━━━ DATA SUPPLIED

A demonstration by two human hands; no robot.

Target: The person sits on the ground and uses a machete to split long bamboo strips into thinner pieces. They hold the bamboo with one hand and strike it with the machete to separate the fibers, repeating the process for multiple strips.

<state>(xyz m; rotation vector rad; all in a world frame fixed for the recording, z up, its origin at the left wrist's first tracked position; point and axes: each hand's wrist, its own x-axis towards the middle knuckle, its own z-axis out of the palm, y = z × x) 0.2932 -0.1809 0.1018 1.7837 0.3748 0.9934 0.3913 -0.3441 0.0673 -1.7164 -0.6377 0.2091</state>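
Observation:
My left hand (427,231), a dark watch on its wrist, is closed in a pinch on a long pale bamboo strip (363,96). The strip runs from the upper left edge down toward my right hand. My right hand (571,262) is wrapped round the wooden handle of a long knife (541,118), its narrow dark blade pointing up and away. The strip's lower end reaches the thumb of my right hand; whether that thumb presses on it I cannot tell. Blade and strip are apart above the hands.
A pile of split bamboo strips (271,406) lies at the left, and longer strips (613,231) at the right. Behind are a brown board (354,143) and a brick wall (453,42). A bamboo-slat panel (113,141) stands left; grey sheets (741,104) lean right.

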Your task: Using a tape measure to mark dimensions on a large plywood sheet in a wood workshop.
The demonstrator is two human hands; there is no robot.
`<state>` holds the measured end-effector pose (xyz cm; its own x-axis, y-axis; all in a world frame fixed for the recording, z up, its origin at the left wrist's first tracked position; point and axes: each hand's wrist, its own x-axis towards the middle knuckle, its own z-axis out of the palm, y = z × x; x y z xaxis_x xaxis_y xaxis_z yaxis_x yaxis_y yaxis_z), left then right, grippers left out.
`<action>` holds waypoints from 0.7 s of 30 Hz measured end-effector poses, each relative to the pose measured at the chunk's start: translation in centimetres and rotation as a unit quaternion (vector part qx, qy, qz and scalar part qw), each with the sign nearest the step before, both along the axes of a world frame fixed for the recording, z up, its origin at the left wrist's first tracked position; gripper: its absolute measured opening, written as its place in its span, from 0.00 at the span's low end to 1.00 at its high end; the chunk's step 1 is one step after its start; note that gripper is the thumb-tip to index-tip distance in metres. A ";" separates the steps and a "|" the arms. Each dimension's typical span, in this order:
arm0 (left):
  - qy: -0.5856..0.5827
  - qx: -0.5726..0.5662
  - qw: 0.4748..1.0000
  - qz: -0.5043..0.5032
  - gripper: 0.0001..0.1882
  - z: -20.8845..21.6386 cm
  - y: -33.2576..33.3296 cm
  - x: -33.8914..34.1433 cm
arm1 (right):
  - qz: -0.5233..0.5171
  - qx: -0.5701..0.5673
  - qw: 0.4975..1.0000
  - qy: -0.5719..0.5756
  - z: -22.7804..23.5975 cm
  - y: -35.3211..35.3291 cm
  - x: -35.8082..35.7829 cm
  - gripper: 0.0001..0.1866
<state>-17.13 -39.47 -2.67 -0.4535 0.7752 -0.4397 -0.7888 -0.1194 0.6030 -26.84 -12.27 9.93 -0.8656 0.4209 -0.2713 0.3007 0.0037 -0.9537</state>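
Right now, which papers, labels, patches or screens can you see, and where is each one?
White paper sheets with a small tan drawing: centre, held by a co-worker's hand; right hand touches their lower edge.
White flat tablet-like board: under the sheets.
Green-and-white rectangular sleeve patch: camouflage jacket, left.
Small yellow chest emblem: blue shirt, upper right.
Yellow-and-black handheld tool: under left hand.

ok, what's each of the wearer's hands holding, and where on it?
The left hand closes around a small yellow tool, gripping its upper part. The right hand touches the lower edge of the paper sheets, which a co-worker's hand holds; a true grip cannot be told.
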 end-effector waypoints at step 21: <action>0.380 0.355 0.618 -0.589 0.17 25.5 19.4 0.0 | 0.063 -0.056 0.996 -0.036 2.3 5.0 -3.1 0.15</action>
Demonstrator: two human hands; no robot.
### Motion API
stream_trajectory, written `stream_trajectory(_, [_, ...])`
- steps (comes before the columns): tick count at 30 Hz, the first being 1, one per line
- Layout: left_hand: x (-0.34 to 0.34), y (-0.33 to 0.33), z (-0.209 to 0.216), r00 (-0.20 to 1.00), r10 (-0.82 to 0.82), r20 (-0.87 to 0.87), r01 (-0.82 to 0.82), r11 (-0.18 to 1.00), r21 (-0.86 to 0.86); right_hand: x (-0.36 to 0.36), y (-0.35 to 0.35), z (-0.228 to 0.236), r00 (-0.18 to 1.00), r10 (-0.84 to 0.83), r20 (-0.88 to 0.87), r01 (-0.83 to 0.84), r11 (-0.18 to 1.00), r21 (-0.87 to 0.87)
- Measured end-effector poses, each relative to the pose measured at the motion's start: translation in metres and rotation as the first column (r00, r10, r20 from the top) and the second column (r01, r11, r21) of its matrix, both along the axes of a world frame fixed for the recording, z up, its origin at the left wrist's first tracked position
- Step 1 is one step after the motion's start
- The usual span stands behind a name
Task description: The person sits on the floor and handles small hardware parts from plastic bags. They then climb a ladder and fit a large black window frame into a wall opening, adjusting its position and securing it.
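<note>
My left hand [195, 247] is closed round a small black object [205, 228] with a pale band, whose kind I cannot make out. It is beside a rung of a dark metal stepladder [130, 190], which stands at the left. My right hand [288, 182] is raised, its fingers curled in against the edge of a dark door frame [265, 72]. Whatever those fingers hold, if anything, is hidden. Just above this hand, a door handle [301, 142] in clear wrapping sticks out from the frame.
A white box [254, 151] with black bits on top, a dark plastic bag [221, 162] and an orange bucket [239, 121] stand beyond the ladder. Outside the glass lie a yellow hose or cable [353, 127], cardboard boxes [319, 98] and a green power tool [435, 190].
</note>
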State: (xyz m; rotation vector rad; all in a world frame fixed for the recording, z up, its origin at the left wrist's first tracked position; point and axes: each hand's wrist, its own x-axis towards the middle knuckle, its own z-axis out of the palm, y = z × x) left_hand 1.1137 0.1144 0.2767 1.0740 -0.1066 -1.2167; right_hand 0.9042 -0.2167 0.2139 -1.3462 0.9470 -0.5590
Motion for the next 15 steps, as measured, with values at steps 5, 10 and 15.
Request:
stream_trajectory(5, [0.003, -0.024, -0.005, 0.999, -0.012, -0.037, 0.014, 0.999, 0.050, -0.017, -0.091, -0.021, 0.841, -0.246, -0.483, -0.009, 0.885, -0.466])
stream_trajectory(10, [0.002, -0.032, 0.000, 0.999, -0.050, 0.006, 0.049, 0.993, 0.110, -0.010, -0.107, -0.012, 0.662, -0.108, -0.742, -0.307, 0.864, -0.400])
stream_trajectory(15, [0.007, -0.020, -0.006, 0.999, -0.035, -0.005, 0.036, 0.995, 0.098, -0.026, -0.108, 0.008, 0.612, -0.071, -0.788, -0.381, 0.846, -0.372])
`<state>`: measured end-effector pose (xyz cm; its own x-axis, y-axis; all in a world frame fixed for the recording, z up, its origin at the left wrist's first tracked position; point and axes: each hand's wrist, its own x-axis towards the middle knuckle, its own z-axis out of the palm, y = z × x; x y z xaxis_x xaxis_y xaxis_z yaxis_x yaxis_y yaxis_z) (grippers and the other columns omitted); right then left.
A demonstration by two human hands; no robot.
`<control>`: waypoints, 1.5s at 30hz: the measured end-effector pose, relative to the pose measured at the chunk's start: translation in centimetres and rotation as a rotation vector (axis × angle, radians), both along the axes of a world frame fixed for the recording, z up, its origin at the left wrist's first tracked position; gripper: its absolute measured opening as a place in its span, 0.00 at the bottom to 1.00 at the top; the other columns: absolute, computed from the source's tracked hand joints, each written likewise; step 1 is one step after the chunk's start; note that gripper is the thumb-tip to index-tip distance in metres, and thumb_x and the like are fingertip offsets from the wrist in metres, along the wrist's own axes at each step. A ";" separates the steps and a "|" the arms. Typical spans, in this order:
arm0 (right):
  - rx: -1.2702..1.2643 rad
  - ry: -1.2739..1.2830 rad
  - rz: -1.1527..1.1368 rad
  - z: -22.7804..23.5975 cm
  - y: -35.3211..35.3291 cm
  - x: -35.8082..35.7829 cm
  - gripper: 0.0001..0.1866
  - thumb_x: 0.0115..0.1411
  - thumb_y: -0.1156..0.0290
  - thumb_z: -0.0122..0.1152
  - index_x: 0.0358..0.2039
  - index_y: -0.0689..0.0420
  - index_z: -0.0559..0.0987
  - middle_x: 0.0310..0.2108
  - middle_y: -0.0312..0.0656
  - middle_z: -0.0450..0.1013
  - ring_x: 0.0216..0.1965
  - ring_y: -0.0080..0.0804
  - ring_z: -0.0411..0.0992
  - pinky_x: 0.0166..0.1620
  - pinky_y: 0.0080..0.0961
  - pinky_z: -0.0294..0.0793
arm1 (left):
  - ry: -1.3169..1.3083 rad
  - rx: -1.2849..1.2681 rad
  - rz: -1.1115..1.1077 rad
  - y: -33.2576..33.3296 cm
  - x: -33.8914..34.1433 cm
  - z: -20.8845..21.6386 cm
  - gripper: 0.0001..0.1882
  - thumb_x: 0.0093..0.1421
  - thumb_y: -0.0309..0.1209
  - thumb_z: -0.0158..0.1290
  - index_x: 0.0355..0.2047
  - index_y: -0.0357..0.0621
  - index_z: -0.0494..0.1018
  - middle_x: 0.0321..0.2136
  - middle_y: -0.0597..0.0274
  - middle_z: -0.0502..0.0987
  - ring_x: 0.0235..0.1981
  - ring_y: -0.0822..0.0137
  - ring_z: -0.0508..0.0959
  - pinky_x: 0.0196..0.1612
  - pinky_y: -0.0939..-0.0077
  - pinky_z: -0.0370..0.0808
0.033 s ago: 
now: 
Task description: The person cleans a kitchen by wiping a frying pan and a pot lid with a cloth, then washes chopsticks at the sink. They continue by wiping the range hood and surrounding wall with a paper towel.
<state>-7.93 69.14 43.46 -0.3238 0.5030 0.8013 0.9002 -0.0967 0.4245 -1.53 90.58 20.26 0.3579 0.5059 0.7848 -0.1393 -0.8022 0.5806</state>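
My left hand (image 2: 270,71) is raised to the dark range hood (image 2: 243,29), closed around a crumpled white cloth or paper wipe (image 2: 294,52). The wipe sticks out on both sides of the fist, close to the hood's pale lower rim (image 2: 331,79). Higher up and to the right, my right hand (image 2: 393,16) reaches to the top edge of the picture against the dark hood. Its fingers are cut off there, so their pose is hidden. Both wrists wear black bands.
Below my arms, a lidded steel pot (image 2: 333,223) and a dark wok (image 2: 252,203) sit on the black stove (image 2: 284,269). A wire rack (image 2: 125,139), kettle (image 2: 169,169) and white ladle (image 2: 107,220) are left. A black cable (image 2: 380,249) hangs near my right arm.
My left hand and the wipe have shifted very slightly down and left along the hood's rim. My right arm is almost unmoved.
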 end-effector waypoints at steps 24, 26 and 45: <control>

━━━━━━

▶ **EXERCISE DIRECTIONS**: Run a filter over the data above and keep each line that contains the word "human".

▶ **YOUR SOLUTION**:
A demonstration by two human hands; no robot.
The demonstrator is two human hands; there is no robot.
Demonstrator: two human hands; no robot.
A demonstration by two human hands; no robot.

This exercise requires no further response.